Título: Corte não decide se MP pode investigar
Autor: Luiz Orlando Carneiro
Fonte: Gazeta Mercantil, 02/09/2004, Legislação, p. A-15

Mais um pedido de vista -dessa vez do ministro Cezar Peluso- interrompeu a conclusão do julgamento em que o Supremo Tribunal Federal (STF) vai decidir se o Ministério Público (MP) pode conduzir investigações criminais, sem observar a norma constitucional que assegura às polícias civis (polícia judiciária) a apuração de infrações penais, em inquéritos específicos. O placar já estava em três a dois a favor da competência do MP de promover diretamente investigações antes de propor ações penais, com os votos ontem proferidos pelos ministros Joaquim Barbosa, Eros Grau e Ayres de Britto.
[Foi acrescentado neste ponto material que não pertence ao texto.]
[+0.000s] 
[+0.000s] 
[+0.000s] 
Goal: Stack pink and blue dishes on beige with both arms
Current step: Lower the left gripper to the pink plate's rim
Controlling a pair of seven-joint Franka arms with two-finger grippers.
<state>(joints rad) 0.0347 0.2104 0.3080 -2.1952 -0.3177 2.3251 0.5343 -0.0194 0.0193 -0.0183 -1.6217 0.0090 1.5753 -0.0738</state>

Os ministros Marco Aurélio (relator) e Nelson Jobim haviam votado em sentido contrário, em sessão plenária de outubro do ano passado, quando Joaquim Barbosa pediu vista.

A definição dos limites investigatórios do MP está sendo discutida num inquérito em que a instituição pretende o recebimento, pelo STF, de denúncia contra o deputado licenciado Remi Trinta (PL-MA), acusado de supostas fraudes contra o Sistema Único de Saúde (SUS), estimadas em cerca de R$ 700 mil, em benefício de uma clínica de sua propriedade, situada em São Luiz. A defesa do parlamentar, além de tentar provar sua inocência, alega que a denúncia não tem validade jurídica, por ser resultante de investigações do Ministério Público Federal, no Maranhão, sem que tenha havido nenhum inquérito policial.

O plenário do STF estava lotado, com a presença maciça de representantes das associações do MP e dos policiais civis e federais, quando o ministro Joaquim Barbosa iniciou a leitura de seu voto-vista. De acordo com Barbosa, o inquérito policial é procedimento exclusivo da polícia judiciária, mas a "elucidação dos crimes não se esgota no âmbito policial". Portanto, nada impediria o MP -"titular da ação pública e destinatário natural dos inquéritos policiais"- de fazer investigações e depois oferecer denúncias.

O ministro Eros Grau foi taxativo ao afirmar que "o MP não pode instaurar inquérito policial, que é apenas uma das modalidades da investigação criminal, mas pode apresentar denúncia independentemente de inquérito". Ainda segundo ele, a redução da amplitude de atuação do MP beneficiaria, sobretudo, o crime organizado e os criminosos de "colarinho branco". Ressaltou que a Constituição dá ao MP, inclusive, a competência do controle externo da polícia, e citou como uma das modalidades de investigação criminal o trabalho das CPIs, que pode e deve ser usado como base para futuro inquérito penal. O terceiro a votar, ministro Ayres de Britto, afirmou que como promotor de justiça, o MP não pode ter papel de `bobo da corte¿, estando autorizado pela Constituição a promover quaisquer medidas para assegurar seu papel de guardião de todos os direitos previstos na Carta, inclusive com o poder de polícia. "Não se trata de concentrar o papel investigatório do MP, mas de desconcentrar o poder de investigação das polícias."

O presidente da Associação Nacional dos Procuradores da República (ANPR), Nicolao Dino -também responsável pela investigação das supostas fraudes do deputado Remi Trinta- considerou "irretocável" o voto do ministro Grau. A seu ver, a tendência do STF é admitir "base constitucional" para a investigação criminal promovida pelo MP, embora falte legislação específica.